Find your browser (tab) where you created Container Cloud Service at the beginning of this lab. If you hit the timeout or lost the browser (tab) then sign in again to https://cloud.oracle.com/sign-in. Select your datacenter then provide the identity domain and credentials. After a successful login you will see your Dashboard. Find the Container tile and click the hamburger icon. In the dropdown menu click Open Service Console.
Now you have to see your testOCCS (or different if you specified other name) Container Cloud Service instance ready. Click on the hamburger icon on the left and select Container Console from the dropdown menu.
Due to the reason that the certification hasn't been setup you will get a security warning. Ignore that and allow to open the page. Enter the Administrator's credential for your Container Cloud Service. If you followed the guide the username has to be admin. Click Login.
First you need to define your new Service. The new service will comprise all of the necessary configuration for running your Docker container on a host, plus default deployment options. Click Services on the left navigation menu than click New Service button.
Enter the following parameters to define your new service:
- Service Name: node-cassandra
- Service Description: anything to describe your service.
- Image: YOUR_DOCKER_USERNAME/node-cassandra-crud (the name of your Docker image stored in your registry) see previos step when checked your Docker registry.
- Ports: first opt in the Ports on the right side. Then it will populate Ports attribute list. When Ports +Add button appears click to define port mapping. This port mapping enables internal docker container's port redirection for TCP protocol to different port on the host.
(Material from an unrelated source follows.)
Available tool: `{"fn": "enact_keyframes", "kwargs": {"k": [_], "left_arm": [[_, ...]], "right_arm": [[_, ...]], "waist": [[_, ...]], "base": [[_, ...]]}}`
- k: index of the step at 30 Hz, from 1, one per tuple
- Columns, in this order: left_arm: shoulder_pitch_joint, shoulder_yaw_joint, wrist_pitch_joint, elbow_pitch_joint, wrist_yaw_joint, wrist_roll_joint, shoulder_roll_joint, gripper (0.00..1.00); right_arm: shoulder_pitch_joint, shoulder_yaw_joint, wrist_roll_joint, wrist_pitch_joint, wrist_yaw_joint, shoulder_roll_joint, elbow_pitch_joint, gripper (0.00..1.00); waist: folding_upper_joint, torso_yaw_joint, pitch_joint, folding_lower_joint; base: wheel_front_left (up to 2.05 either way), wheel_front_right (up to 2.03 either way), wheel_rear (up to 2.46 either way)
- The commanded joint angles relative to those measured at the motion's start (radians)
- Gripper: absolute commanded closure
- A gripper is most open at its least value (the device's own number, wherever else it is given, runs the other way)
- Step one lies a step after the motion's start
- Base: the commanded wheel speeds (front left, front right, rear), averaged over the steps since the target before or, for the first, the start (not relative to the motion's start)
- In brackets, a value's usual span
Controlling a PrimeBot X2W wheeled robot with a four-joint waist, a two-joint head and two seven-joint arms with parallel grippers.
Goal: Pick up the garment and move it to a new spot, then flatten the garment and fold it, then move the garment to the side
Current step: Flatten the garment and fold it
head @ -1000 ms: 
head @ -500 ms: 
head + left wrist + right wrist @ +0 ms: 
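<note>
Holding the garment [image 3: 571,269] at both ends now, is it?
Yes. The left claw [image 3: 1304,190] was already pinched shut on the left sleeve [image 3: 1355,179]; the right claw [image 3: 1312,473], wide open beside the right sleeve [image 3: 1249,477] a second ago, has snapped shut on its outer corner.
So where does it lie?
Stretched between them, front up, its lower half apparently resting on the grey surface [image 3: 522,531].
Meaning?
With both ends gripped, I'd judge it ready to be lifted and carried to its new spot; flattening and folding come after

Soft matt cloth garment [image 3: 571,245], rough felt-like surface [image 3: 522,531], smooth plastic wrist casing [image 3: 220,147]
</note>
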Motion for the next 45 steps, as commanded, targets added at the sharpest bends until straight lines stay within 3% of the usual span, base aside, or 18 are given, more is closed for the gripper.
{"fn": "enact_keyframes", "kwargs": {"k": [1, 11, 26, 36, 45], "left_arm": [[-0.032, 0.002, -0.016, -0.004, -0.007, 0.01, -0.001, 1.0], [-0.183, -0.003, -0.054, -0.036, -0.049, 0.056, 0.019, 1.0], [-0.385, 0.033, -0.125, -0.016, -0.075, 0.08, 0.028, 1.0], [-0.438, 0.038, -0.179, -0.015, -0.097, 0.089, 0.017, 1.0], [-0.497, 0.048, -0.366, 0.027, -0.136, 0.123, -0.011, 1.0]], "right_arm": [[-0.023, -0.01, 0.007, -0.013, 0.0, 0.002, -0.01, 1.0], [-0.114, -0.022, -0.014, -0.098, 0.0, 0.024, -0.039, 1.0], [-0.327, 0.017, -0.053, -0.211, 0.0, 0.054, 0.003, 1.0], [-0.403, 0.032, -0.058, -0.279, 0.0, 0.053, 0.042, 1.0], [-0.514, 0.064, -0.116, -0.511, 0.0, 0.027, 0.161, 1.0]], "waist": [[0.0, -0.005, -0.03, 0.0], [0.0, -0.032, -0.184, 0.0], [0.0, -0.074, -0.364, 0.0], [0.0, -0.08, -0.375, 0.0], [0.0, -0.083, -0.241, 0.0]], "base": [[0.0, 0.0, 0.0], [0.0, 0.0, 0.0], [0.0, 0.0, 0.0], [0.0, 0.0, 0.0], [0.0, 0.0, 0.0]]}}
Node.js sample application configured to listen on 3000 what you will map to host's 8099 port.
Click Save on service details page to save the service.
Create Oracle Container Cloud Service Stack to manage Node.js sample application and Cassandra services (containers) as a single application
Now Wercker built Node.js sample application container available as service. In OCCS Cassandra by default populated as service so you can create your stack. Click the Stack menu on the left side and than click New Stack button.
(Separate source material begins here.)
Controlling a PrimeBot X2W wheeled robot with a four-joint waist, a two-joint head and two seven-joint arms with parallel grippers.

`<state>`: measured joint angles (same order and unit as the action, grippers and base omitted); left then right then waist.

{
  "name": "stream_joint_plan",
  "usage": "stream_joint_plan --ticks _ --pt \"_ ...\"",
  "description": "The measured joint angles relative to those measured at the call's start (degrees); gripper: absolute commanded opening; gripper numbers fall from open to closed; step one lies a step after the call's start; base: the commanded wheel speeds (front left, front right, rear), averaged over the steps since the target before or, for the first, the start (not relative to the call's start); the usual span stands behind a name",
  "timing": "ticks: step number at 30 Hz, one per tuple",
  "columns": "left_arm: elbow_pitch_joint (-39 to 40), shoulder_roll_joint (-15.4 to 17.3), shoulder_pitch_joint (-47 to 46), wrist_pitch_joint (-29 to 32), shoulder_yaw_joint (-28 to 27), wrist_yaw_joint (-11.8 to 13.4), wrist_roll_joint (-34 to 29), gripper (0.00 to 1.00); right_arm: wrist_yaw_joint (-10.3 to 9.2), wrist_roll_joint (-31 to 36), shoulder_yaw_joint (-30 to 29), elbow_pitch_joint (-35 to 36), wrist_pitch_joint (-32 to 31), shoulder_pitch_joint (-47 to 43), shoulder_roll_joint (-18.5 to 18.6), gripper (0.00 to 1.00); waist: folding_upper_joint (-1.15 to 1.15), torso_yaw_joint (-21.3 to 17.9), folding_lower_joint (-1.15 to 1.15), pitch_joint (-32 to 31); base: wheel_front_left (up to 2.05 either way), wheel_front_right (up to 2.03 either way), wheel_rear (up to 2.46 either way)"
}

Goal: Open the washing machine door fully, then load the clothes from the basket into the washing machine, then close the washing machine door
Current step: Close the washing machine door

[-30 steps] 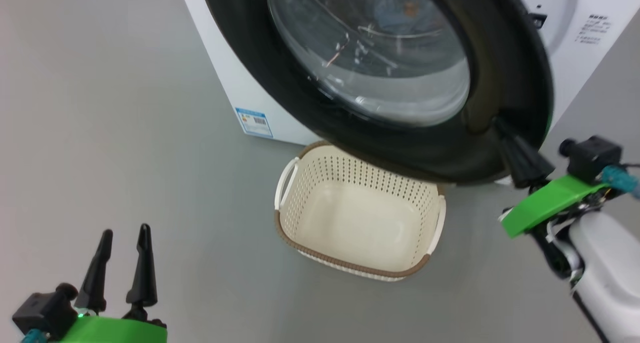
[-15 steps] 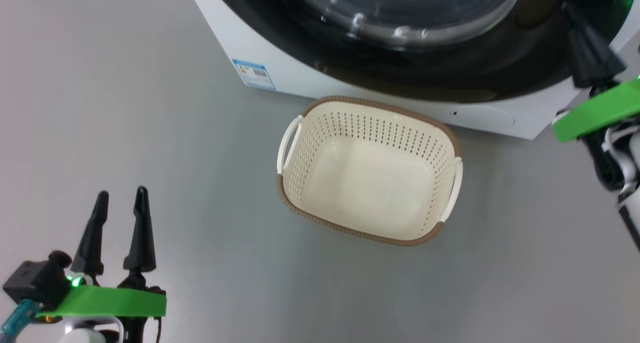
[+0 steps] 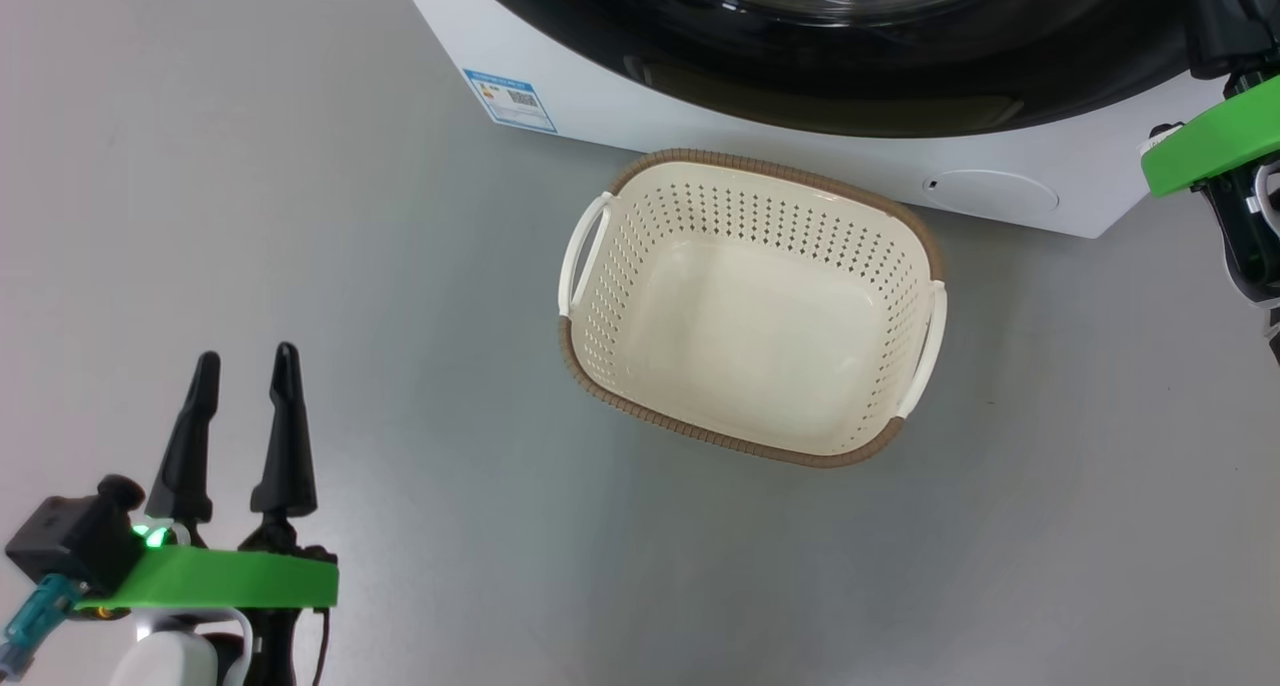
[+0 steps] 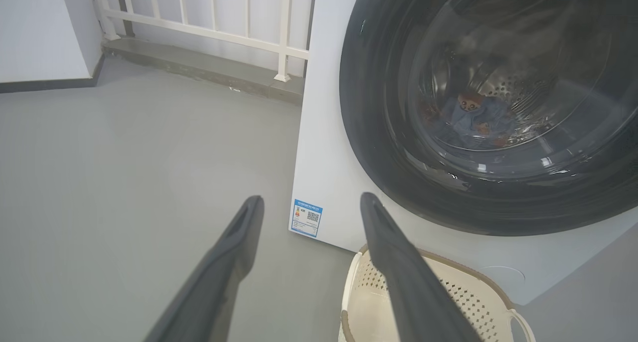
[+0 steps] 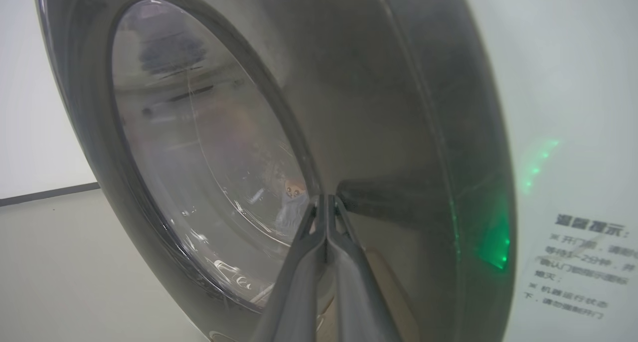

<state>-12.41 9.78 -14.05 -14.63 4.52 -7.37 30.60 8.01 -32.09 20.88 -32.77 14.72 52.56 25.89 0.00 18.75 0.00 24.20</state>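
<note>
1. The last step, closing the door [image 3: 850, 91], is in hand. The basket [image 3: 612, 316] is empty, and the clothes [image 4: 473, 120] lie in the drum, seen through the door's window.
2. In the left wrist view the door looks flat against the machine [image 3: 620, 106]. Whether it has latched I cannot tell.
3. The right gripper [image 5: 326, 197] is clenched on nothing, its fingers pressed together. Their tips sit on the door's dark face, just beside the window's edge, and seem to touch it.
4. The left gripper [image 3: 246, 354] is released and empty, its fingers spread. It hangs over the floor [image 3: 300, 216], well apart from the basket and to its left.
5. The basket stands upright on the floor, just before the machine and below the door.
6. Next move, as I judge it: a short, firm push straight into the door until the catch takes, then drawing the right arm back. A push off to one side could slide the tips across the glossy face.
7. Count:
   - one machine, one door and one basket
   - two grippers
   - one blue label [image 3: 510, 99] on the machine's front
   - the clothes are one bundle, blue with a brown figure; how many pieces it holds cannot be told
</note>
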Motion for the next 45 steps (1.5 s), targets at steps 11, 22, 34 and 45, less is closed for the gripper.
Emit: stream_joint_plan --ticks 11,22,34,45 --pt "-0.7 0.0 0.0 0.0 0.1 0.0 0.0 1.0 -0.11 0.3 0.1 -0.3 0.0 -0.6 -0.3 0.0 0.0 -0.4 0.0 -2.4 0.0 0.0 0.0" --pt "-1.6 0.2 0.4 0.0 0.9 0.0 0.0 1.0 -0.12 -0.1 -0.4 4.5 0.0 -9.2 -2.6 1.0 0.0 -1.5 0.0 -7.6 0.0 0.0 0.0" --pt "-2.1 1.7 4.2 0.0 1.3 0.0 0.0 1.0 -0.12 -1.2 -0.8 10.7 0.0 -20.8 -5.7 1.0 0.0 -6.0 0.0 -14.5 0.0 0.0 0.0" --pt "-1.5 1.8 7.4 0.1 1.6 0.1 1.1 1.0 -0.13 -2.2 -0.2 13.9 0.0 -27.8 -6.6 1.0 0.0 -14.6 0.0 -19.0 0.0 0.0 0.0"
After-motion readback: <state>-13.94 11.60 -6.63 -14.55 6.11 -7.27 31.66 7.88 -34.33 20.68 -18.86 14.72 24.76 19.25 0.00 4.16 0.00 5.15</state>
Enter the Stack name: node-cassandra-stack. Than drag and drop Cassandra service to the grid area. Configure Port mapping for Cassandra service to make available for Node.js application:
- Host Port: 9042 (default Cassandra listen port)
- Container Port: 9042 (default Cassandra listen port)
- Protocol: TCP
Click Save to update Cassandra service in Stack. Find the node-cassandra service and drag and drop to the grid area. The service configuration page opens. Check in the Links option. Scroll down in the Builder area and click the +Add button next to the Links. Here you need to configure the (network) link between the containers. Service refers to the defined Container Cloud Service which is cassandra
if you haven't changed the Cassandra configuration in the previous step. Finally Alias is the host name of the service. This is what needed to configure Cassandra driver to access Cassandra instance from Node.sj sample application service. Click Save.
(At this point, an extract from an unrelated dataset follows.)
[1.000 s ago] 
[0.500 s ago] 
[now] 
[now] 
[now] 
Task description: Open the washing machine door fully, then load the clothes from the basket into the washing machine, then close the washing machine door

Stack is ready, so it is time to deploy and test the Node.js sample application. Find the newly created node-cassandra-stack stack and click the green Deploy button.
Leave the default configuration for orchestration and click Deploy.
The stack deployment detail page opens. Wait until the stack is up and running. Everything should be green except the red Stop button. If you carefully watch the startup process you can see when the Oracle Container Cloud Service pulls the peternagy/node-cassandra-crud image from Docker hub.
To test the application you need to get the host environment's public IP address. Click on the Hostname where the node-cassandra service is deployed. Find and note the public_ip address attribute.
Open a new browser (tab) and enter or copy the host's public IP address and append the configured 8099 port. For example: 129.150.68.71:8099
. First the Cassandra needs to be initialized than you can create, update or delete Customer entity using the sample application.